Smash up or otherwise crumb the biscuits and combine with melted butter. Press the mixture around a pie dish or I used a shallow cake tin lined with one of those lakeland pleated tin liners for easy lifting out. Whisk eggwhites until stiff and combine with whole tin of condensed milk, whisk in the juice. Then stir in the zest. Pour this unctuous mixture into the crumb base and bake at 180C for about 20 minutes, until just firm to touch and very slightly golden. Eat cool or hot. Unbelievably good. Many sighs of pleasure around the table.

20 June 2011

Southern Fried Chicken

As we walked back from the rain drenched local carnival, we talked about what was for dinner. Small son said he didn't want a tray roast with vegetable and lemon, would I fry the chicken instead. So then I thought, what about the REAL thing that KFC tries to emulate?

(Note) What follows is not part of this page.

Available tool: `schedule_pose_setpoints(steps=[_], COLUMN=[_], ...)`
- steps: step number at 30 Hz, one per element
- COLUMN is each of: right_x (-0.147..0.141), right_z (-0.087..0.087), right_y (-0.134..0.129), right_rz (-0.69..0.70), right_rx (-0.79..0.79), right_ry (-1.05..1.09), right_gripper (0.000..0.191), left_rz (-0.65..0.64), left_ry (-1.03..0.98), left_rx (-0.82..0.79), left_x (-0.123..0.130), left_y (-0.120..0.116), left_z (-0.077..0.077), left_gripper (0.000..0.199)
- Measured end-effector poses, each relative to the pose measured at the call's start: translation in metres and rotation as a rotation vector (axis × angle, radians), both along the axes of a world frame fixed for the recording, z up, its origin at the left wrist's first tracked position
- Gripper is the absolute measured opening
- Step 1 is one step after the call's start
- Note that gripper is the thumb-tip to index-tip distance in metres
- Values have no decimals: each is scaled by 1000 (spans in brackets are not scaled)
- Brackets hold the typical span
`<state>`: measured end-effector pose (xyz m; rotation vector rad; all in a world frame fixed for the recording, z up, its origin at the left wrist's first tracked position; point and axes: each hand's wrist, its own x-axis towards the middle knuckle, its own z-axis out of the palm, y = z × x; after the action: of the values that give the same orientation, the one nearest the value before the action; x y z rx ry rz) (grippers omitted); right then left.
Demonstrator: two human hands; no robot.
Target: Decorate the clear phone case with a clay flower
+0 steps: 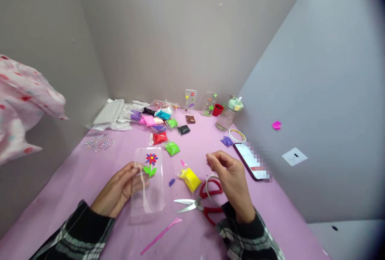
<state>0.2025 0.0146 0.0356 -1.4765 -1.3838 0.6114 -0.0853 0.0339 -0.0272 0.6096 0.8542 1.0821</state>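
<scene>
Pinching case point(148, 191) by edge: left grip point(120, 185)

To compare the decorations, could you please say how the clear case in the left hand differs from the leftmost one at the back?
The held case bears one flower with green leaves; the back case bears several small decorations. The left hand grips the held case, while the back case stands upright. Both are see-through.

The left hand point(122, 183) holds a clear case point(155, 196); the right hand point(231, 175), pinched, is nearer the table's point(69, 196) right edge.
</scene>
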Motion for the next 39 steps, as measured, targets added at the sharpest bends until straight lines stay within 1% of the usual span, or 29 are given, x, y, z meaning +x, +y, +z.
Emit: schedule_pose_setpoints(steps=[2,5,6,8,11,13,15,16,17,19,21,22,25,27,29,32,35,39], right_x=[13,27,29,27,6,-15,-37,-46,-54,-63,-65,-63,-56,-53,-55,-62,-67,-65], right_z=[1,2,1,0,-8,-20,-34,-41,-47,-53,-51,-48,-36,-32,-35,-44,-51,-50], right_y=[-3,-10,-14,-24,-44,-57,-67,-71,-74,-76,-71,-66,-46,-30,-17,-4,0,-3], right_rz=[6,64,98,209,471,658,746,752,772,817,820,792,606,533,526,559,608,613], right_rx=[-24,-47,-52,-68,-76,-20,74,131,184,283,340,345,284,222,199,216,229,215], right_ry=[1,-44,-83,-208,-491,-734,-977,-1060,-1124,-1186,-1197,-1200,-1229,-1240,-1267,-1313,-1314,-1266], right_gripper=[31,22,19,15,14,13,9,4,2,6,11,12,14,11,9,7,9,10], left_rz=[13,48,62,103,162,183,200,209,217,232,244,246,240,232,229,227,230,222], left_ry=[-28,-96,-112,-111,-74,-65,-66,-68,-70,-75,-80,-83,-96,-102,-101,-95,-86,-64], left_rx=[6,-15,-27,-60,-103,-114,-113,-112,-109,-104,-101,-98,-88,-81,-76,-69,-61,-35], left_x=[0,1,2,5,10,12,11,11,9,6,3,2,0,-1,-2,-2,-1,2], left_y=[-3,-7,-7,-8,-10,-10,-10,-10,-9,-7,-6,-6,-7,-7,-7,-7,-7,-9], left_z=[1,2,2,5,11,16,19,20,21,22,22,22,22,22,21,21,21,20], left_gripper=[6,5,7,13,26,32,35,37,38,39,37,36,28,25,25,24,23,21])
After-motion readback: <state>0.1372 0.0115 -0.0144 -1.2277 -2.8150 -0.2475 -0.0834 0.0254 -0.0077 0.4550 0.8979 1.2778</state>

Had some lovely Oakham free range chicken thighs thawed out. Drenched them in plain yoghurt mixed with a half tsp salt and five crushed garlic cloves, and left them to marinade for an hour or two.

Mixed flour with a teaspoon each of: herbes provencal, cumin, chilli powder, black and white pepper, ground ginger, freshly grated nutmeg. A dessertspoon of smoked paprika and a shake or two of dried basil, plus more salt. It's really up to you what you use, just don't use too much cumin as it is overwhelming and won't have the right US style nuance.

Then pulled each piece of chicken out of the yogurt and shook it a bit. Dipped in seasoned flour and fried three at a time in hot vegetable oil until golden brown and cooked through. The boys absolutely loved it. Gave a cold piece to Small to take in his lunchbox. He smiled at me brightly and said, 'Everyone will be so jealous, they'll think you've given me KFC! And then....' 'I'll tell them you made it!'

19 June 2011

Hanwell Chocolate Cake

Seized by a desire to make chocolate cake today:

For the cake:
200g butter
200g flour
1 bar dark chocolate (half is for the icing)
2 tblspns cream
3 eggs
200g self raising flour
chocolate or vanilla essence

Melt the chocolate with the cream in the microwave, careful not to burn. Beat the butter and sugar together until fluffy, beat in the eggs one at a time. Fold in the flour and half the melted chocolate plus essences. Grease and line two 8in sandwich tins. Divide the mixture between them and bang on the table to even out. Cook at 180C for about 25 minutes - check to see if they are cooked by gently pressing with your finger in the middle. Also the cakes should have shrunk away from the sides of the pans slightly.

Turn out and remove baking paper. Cool completely.

Rest of melted chocolate
200g icing sugar
100g unsalted butter

Now I made a mistake and tried to soften the butter in the microwave, where it promptly melted. So I beat in the sugar and chocolate regardless - the result being rather oily - and put it in the freezer to chill and set. Then when thoroughly chilled, I took it out and beat it with the electric whisk until it became paler and fluffy. Perfect chocolate butter icing in fact.

When the cake was completely cold, I sandwiched it with the icing and whirled the rest of the icing around on the top. The result was a light rich delicious cake.